WORK INSTRUCTIONS:
Below are entries. Copy exactly the lines running from the line that holds "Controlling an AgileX" to the line that holds "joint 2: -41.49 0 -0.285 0", with both ends included.

Stored dataset items:
+===+

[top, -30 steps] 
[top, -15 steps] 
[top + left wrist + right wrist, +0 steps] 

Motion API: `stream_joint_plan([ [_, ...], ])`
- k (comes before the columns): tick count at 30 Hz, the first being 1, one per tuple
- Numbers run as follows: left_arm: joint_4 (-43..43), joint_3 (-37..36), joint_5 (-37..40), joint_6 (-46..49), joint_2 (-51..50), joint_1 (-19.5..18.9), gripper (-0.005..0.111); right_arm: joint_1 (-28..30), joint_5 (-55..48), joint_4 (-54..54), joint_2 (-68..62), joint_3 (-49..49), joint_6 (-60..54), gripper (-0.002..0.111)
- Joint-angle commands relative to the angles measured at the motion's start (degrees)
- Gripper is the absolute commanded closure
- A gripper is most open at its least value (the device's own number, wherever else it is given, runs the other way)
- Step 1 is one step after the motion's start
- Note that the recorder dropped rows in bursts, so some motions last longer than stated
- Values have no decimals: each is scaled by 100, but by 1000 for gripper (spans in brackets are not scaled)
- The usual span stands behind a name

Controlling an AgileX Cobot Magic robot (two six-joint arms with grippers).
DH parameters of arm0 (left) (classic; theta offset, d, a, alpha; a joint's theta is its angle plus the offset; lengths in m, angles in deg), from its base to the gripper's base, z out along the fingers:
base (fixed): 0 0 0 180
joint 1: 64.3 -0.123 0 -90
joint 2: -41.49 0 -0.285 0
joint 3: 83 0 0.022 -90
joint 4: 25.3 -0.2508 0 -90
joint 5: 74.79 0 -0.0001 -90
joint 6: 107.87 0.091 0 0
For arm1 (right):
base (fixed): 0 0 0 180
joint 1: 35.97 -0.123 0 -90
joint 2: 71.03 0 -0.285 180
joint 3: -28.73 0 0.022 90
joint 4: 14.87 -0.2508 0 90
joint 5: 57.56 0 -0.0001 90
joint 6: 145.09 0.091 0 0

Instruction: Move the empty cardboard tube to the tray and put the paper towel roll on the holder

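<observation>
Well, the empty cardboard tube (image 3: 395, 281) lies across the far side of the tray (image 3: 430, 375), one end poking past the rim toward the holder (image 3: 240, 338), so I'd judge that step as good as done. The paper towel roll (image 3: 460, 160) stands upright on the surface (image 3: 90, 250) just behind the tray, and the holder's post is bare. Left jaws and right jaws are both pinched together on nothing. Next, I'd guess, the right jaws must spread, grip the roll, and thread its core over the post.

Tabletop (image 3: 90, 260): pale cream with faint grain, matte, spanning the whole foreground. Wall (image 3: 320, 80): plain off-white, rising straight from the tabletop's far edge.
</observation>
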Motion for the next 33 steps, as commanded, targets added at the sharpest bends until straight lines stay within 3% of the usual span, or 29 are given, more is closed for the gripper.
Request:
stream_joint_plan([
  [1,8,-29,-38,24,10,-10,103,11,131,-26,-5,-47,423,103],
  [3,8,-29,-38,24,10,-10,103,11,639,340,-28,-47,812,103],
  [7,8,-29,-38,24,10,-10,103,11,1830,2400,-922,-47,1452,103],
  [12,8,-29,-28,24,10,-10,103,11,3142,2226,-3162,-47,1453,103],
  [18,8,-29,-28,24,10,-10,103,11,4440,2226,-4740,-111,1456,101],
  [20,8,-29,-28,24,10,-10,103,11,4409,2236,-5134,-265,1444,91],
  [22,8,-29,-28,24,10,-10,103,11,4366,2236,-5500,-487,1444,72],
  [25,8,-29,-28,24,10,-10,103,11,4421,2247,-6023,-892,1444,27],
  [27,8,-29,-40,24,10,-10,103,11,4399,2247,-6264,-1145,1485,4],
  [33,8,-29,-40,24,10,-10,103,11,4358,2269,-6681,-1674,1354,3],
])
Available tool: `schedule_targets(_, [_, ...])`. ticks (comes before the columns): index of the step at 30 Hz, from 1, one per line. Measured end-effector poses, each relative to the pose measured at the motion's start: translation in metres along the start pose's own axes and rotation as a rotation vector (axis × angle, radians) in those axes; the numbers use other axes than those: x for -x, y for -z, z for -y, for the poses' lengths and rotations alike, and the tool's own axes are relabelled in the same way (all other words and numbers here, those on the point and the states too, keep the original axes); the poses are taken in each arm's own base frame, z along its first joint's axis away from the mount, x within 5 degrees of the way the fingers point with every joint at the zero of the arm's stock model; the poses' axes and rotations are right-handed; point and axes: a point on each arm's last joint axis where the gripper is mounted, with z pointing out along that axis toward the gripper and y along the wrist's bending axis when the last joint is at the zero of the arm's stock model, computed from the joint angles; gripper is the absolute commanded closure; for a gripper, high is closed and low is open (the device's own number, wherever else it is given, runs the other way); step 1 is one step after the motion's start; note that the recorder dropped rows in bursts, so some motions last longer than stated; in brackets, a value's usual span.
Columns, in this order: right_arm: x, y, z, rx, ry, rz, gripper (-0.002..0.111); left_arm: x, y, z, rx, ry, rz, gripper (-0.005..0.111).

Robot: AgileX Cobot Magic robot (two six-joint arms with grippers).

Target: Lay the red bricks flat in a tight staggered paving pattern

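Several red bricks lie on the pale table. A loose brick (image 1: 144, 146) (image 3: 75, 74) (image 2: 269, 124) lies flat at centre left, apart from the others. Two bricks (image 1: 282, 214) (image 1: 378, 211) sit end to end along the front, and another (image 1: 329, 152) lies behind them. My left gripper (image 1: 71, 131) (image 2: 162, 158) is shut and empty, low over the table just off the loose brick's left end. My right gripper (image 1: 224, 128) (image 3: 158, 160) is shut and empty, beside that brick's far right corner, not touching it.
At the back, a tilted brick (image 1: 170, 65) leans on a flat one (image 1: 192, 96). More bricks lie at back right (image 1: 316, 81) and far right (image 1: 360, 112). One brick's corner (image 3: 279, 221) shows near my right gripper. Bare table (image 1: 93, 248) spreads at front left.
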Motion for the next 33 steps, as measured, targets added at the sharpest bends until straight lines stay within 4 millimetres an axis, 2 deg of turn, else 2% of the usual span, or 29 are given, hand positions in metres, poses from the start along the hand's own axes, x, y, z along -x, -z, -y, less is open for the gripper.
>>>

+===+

RESPONSE BELOW:
Controlling an AgileX Cobot Magic robot (two six-joint arms with grippers).
DH parameters of arm0 (left) (classic; theta offset, d, a, alpha; a joint's theta is its angle plus the offset; lengths in m, angles in deg), from its base to the gripper's base, z out along the fingers:
base (fixed): 0 0 0 180
joint 1: 64.3 -0.123 0 -90
joint 2: -41.49 0 -0.285 0

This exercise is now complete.